● EXERCISE
Where the string "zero" occurs in the material below, report the whole line.

● GIVEN INFORMATION
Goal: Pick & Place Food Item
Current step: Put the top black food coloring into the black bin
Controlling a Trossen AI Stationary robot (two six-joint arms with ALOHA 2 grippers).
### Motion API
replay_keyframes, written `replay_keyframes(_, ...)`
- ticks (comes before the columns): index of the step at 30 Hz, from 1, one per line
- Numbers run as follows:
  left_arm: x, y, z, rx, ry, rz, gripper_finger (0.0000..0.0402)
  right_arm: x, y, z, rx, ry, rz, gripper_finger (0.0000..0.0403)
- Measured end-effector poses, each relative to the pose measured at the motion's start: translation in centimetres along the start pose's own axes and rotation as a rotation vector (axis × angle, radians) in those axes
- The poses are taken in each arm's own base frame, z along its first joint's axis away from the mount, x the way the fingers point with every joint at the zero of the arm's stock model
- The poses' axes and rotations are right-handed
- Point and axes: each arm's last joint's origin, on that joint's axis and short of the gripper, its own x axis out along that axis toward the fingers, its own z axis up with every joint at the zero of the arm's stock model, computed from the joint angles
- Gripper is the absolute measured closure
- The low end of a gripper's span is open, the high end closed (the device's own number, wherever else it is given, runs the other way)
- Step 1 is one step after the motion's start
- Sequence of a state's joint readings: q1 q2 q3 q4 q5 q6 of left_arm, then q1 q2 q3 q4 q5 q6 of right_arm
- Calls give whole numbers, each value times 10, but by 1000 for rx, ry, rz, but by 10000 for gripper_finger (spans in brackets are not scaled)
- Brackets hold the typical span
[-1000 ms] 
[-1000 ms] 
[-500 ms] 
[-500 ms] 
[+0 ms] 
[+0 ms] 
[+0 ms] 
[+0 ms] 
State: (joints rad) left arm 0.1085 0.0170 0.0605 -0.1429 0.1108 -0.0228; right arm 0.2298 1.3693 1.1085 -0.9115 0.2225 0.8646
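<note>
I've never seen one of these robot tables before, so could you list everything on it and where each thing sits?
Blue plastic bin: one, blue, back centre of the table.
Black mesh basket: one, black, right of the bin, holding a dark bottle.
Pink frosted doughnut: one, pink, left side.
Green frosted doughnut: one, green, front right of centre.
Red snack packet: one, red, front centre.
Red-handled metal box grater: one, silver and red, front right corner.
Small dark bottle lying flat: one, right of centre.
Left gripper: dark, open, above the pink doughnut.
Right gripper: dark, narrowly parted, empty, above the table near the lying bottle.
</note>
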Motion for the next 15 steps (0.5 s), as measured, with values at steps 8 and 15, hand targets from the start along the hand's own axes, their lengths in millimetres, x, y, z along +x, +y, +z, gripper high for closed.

● EXERCISE RESPONSE
- The poses are taken in each arm's own base frame, z along its first joint's axis away from the mount, x the way the fingers point with every joint at the zero of the arm's stock model
- Point and axes: each arm's last joint's origin, on that joint's axis and short of the gripper, its own x axis out along that axis toward the fingers, its own z axis up with every joint at the zero of the arm's stock model, computed from the joint angles

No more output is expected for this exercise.